= What you should do =
Apart from the images, repeat the data below exactly as written.

(Stored data)
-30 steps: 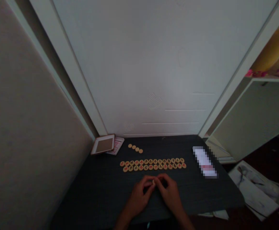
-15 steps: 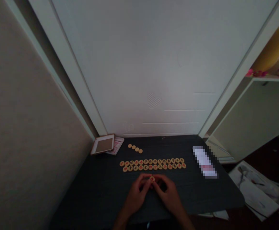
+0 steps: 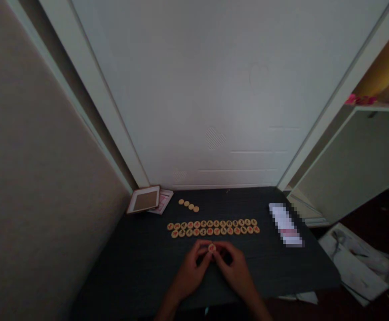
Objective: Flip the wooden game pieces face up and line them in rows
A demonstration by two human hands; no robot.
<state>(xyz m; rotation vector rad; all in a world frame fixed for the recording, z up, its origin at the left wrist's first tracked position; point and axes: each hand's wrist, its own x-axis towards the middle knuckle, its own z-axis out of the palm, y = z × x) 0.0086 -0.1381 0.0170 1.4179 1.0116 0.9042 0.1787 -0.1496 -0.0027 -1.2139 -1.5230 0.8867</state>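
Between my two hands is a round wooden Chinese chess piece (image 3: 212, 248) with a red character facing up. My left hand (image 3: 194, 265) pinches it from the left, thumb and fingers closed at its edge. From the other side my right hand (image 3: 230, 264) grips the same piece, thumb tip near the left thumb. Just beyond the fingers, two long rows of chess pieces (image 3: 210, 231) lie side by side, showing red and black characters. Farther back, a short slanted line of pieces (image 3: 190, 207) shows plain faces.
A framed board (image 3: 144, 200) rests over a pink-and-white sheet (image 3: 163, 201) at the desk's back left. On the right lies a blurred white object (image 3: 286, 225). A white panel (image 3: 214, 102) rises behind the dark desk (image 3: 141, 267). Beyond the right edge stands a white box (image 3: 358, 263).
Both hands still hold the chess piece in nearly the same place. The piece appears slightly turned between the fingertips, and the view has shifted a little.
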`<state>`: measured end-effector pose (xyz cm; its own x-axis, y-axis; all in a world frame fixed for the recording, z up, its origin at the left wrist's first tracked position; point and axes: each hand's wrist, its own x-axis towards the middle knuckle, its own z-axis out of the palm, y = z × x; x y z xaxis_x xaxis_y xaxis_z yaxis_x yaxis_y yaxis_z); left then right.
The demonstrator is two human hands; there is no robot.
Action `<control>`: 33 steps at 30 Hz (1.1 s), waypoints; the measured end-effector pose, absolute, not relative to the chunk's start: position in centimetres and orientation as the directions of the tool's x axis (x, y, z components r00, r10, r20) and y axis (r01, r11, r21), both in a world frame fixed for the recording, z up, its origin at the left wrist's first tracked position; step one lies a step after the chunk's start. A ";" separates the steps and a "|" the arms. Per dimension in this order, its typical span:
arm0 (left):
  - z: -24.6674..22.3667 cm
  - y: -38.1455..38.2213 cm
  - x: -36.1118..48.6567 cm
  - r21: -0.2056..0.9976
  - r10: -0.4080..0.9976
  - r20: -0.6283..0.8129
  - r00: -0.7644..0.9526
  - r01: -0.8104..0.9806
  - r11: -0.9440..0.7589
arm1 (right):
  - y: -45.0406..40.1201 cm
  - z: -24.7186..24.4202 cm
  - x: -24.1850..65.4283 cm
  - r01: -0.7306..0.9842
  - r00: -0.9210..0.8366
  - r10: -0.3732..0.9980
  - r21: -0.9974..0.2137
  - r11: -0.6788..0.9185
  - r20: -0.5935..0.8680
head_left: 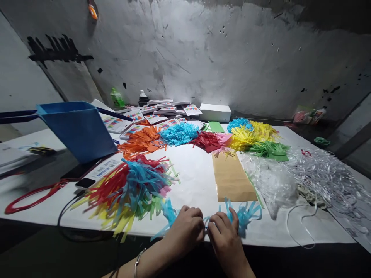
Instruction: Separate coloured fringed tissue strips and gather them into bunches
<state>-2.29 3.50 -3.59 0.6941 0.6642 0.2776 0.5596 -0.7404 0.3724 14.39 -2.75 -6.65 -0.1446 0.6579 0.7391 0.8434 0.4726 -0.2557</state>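
Observation:
Both of my hands are close together at the front edge of the white-topped table [191, 173]. My left hand [189, 226] is closed in a pinch on the middle of a blue paper tassel [246, 217]. My right hand [224, 229] pinches the same middle part from the other side, one finger raised. The tassel's cut strips fan out beyond each hand, and the pinched middle is mostly hidden by my fingers. To the left lies a pile of red, blue, yellow and green paper tassels [142, 181]. A brown paper envelope [233, 177] lies just behind my right hand.
Orange [142, 141], blue [179, 133], red [209, 142], yellow and green tassels are bunched farther back. A blue open box [78, 135] stands at left, near a red cord loop [31, 199]. Clear plastic [269, 181] and silver strips [327, 173] cover the right. Printed packs [168, 110] are stacked behind.

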 end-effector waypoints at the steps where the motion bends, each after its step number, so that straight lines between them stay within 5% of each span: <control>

= Exercise output =
-30 steps: 
-15 steps: 
+0 steps: 
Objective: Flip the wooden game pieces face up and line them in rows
A demonstration by two human hands; no robot.
<state>(xyz m; rotation vector rad; all in a world frame fixed for the recording, z up, its origin at the left wrist's first tracked position; point and axes: each hand's wrist, its own x-axis towards the middle knuckle, its own z-axis out of the palm, y = z × x) 0.0086 -0.1381 0.0170 1.4179 1.0116 0.9042 0.1787 -0.1496 -0.0027 -1.2139 -1.5230 0.8867</state>
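Between my two hands is a round wooden Chinese chess piece (image 3: 212, 248) with a red character facing up. My left hand (image 3: 194, 265) pinches it from the left, thumb and fingers closed at its edge. From the other side my right hand (image 3: 230, 264) grips the same piece, thumb tip near the left thumb. Just beyond the fingers, two long rows of chess pieces (image 3: 210, 231) lie side by side, showing red and black characters. Farther back, a short slanted line of pieces (image 3: 190, 207) shows plain faces.
A framed board (image 3: 144, 200) rests over a pink-and-white sheet (image 3: 163, 201) at the desk's back left. On the right lies a blurred white object (image 3: 286, 225). A white panel (image 3: 214, 102) rises behind the dark desk (image 3: 141, 267). Beyond the right edge stands a white box (image 3: 358, 263).
Both hands still hold the chess piece in nearly the same place. The piece appears slightly turned between the fingertips, and the view has shifted a little.
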`<state>`: measured end-effector pose (xyz cm; its own x-axis, y-axis; all in a world frame fixed for the recording, z up, its origin at the left wrist's first tracked position; point and axes: each hand's wrist, its own x-axis towards the middle knuckle, its own z-axis out of the palm, y = z × x; x y z xaxis_x xaxis_y xaxis_z yaxis_x yaxis_y yaxis_z); left then right.
The demonstrator is two human hands; there is no robot.
Action `<control>`: 33 steps at 30 Hz (1.1 s), waypoints; the measured end-effector pose, absolute, not relative to the chunk's start: position in centimetres and orientation as the directions of the tool's x axis (x, y, z components r00, r10, r20) and y axis (r01, r11, r21), both in a world frame fixed for the recording, z up, its origin at the left wrist's first tracked position; step one lies a step after the chunk's start. A ";" separates the steps and a "|" the arms. Per dimension in this order, its typical span:
arm0 (left):
  - z: -24.6674..22.3667 cm
  - y: -38.1455..38.2213 cm
  - x: -36.1118..48.6567 cm
  - r21: -0.2056..0.9976
  - r10: -0.4080..0.9976
  - r20: -0.6283..0.8129
  - r00: -0.7644..0.9526
  - r01: -0.8104..0.9806
  - r11: -0.9440..0.7589
arm1 (right):
  - y: -45.0406..40.1201 cm
  - z: -24.7186..24.4202 cm
  - x: -24.1850..65.4283 cm
  - r01: -0.7306..0.9842
  - r00: -0.9210..0.8366
  - r10: -0.3732..0.9980
  - r21: -0.9974..0.2137
  - r11: -0.6788..0.9185
  - r20: -0.5935..0.8680
head_left: 
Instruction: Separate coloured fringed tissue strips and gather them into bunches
<state>-2.29 3.50 -3.59 0.6941 0.6642 0.2776 0.5596 -0.7404 0.3724 14.39 -2.75 -6.65 -0.1446 0.6579 0.7391 0.8434 0.4726 -0.2557</state>
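Observation:
Both of my hands are close together at the front edge of the white-topped table [191, 173]. My left hand [189, 226] is closed in a pinch on the middle of a blue paper tassel [246, 217]. My right hand [224, 229] pinches the same middle part from the other side, one finger raised. The tassel's cut strips fan out beyond each hand, and the pinched middle is mostly hidden by my fingers. To the left lies a pile of red, blue, yellow and green paper tassels [142, 181]. A brown paper envelope [233, 177] lies just behind my right hand.
Orange [142, 141], blue [179, 133], red [209, 142], yellow and green tassels are bunched farther back. A blue open box [78, 135] stands at left, near a red cord loop [31, 199]. Clear plastic [269, 181] and silver strips [327, 173] cover the right. Printed packs [168, 110] are stacked behind.
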
 end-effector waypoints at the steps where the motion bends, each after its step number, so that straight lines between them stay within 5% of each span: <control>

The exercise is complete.